[Source data]
........

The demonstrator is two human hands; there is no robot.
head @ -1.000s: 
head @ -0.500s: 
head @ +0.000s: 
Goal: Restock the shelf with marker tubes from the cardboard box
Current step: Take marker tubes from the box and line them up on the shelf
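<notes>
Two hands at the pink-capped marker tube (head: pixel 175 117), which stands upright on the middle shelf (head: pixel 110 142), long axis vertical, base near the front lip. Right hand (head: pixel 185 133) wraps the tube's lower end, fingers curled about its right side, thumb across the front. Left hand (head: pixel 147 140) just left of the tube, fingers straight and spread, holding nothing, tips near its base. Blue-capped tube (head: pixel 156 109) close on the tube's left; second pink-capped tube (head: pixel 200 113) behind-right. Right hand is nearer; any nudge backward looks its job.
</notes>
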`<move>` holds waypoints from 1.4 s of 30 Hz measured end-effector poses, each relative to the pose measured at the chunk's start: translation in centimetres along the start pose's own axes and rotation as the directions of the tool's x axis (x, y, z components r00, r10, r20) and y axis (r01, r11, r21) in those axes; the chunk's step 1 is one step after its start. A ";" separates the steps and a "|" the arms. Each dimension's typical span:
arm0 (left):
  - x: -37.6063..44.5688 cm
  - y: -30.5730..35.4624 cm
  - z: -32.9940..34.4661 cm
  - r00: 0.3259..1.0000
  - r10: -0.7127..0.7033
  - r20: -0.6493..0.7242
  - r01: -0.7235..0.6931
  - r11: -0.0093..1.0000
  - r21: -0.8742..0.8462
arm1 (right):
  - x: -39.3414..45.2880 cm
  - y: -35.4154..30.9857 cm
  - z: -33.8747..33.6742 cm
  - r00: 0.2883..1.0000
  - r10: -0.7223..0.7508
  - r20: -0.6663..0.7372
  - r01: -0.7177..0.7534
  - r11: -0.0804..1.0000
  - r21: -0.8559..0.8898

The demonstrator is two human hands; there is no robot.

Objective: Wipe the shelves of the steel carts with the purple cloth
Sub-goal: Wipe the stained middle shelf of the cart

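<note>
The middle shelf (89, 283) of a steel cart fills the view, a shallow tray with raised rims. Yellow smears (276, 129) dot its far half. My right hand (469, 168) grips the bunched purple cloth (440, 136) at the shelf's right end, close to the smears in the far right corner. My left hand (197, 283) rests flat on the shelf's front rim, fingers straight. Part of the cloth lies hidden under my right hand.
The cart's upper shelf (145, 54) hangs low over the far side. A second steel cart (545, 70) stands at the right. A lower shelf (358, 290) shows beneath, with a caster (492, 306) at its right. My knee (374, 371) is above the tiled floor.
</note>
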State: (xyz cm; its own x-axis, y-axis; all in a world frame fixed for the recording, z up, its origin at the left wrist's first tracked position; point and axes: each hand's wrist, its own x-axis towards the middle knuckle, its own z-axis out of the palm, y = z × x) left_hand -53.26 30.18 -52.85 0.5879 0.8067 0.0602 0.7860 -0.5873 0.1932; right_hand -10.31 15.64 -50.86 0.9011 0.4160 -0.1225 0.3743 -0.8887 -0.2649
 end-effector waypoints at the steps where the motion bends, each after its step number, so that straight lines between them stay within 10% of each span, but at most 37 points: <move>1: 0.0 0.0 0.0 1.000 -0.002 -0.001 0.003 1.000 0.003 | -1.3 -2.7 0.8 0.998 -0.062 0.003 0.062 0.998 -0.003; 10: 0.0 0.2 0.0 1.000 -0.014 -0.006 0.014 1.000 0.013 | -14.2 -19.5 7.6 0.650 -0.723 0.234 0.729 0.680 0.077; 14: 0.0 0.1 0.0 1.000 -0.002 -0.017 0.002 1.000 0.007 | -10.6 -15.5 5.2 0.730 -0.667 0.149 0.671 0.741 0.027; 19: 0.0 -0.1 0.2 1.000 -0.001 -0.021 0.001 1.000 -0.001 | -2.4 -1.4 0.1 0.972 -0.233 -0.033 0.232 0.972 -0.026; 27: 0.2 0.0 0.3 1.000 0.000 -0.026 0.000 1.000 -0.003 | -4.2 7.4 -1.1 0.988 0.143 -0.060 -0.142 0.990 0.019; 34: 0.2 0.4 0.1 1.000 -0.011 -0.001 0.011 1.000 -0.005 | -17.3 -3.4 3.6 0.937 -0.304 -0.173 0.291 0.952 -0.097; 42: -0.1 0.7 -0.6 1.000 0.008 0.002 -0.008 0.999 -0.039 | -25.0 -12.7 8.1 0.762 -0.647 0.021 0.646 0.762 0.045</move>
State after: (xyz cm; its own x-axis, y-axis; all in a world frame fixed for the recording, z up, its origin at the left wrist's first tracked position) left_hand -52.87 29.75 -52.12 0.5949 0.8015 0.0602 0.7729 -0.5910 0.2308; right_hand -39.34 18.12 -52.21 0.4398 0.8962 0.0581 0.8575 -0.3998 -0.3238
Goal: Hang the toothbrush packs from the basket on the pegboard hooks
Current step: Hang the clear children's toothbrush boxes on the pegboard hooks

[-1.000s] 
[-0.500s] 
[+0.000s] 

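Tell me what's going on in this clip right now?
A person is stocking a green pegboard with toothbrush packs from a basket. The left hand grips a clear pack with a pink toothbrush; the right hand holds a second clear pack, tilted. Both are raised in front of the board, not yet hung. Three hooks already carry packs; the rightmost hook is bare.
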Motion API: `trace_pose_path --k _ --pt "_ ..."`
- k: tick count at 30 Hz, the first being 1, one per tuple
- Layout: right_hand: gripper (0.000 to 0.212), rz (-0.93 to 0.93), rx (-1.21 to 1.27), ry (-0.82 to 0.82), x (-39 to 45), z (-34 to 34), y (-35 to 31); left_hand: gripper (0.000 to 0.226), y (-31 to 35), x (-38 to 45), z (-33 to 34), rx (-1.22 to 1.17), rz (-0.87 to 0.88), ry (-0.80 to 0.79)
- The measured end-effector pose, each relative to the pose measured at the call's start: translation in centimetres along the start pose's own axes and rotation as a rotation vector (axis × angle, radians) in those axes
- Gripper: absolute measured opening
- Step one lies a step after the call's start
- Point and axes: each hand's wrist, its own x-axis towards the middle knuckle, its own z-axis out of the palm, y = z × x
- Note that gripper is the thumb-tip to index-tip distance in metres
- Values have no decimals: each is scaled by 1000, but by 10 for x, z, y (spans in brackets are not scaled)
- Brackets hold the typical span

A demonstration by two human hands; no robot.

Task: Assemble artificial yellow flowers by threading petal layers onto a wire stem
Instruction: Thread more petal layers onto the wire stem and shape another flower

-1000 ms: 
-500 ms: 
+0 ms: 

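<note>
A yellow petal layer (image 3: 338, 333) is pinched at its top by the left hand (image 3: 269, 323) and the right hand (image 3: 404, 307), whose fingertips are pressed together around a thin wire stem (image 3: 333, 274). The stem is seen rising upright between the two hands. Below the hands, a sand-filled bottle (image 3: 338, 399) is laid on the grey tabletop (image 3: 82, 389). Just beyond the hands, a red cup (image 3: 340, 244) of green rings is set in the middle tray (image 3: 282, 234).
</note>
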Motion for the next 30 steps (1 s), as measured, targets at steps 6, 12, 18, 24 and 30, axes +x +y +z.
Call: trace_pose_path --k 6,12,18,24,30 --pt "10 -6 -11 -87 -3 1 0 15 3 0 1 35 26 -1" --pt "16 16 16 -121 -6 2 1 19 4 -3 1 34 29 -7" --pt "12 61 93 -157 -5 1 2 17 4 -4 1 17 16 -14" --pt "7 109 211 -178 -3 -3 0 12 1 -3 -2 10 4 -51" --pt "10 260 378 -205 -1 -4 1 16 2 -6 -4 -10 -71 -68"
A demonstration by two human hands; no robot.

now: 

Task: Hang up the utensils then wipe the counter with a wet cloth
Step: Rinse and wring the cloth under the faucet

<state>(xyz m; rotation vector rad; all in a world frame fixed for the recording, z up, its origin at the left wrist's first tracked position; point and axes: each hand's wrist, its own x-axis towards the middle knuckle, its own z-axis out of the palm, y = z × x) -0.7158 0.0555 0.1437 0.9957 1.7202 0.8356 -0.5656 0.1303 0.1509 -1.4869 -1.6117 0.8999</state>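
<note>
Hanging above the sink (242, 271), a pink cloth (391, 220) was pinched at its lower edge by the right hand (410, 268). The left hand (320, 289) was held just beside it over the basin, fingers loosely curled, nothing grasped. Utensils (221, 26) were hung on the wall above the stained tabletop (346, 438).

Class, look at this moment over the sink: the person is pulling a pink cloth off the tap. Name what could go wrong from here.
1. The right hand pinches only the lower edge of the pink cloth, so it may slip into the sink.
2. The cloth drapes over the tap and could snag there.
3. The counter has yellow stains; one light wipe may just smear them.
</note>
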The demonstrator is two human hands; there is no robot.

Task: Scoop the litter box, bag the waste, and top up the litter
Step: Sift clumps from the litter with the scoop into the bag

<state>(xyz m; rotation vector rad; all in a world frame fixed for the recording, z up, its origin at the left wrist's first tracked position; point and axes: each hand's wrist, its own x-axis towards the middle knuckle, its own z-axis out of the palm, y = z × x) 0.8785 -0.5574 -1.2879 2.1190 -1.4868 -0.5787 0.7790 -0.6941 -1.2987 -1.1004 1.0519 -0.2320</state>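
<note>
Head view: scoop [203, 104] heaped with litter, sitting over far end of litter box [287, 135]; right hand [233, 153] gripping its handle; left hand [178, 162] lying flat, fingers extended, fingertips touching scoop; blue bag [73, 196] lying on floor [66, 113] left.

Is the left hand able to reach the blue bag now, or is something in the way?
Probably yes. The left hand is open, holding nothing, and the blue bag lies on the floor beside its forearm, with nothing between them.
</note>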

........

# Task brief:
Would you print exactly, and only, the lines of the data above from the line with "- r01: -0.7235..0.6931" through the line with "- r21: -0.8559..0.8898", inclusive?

# Exercise result:
  - r01: -0.7235..0.6931
  - r11: -0.0093..1.0000
  - r21: -0.8742..0.8462
arm1 (right):
  - x: -39.3414..45.2880 cm
  - y: -35.4154..30.9857 cm
  - z: -33.8747..33.6742 cm
  - r00: 0.2883..1.0000
  - r10: -0.7223..0.7508
  - r20: -0.6663..0.7372
  - r01: -0.7177..0.7534
  - r11: -0.0804..1.0000
  - r21: -0.8559..0.8898

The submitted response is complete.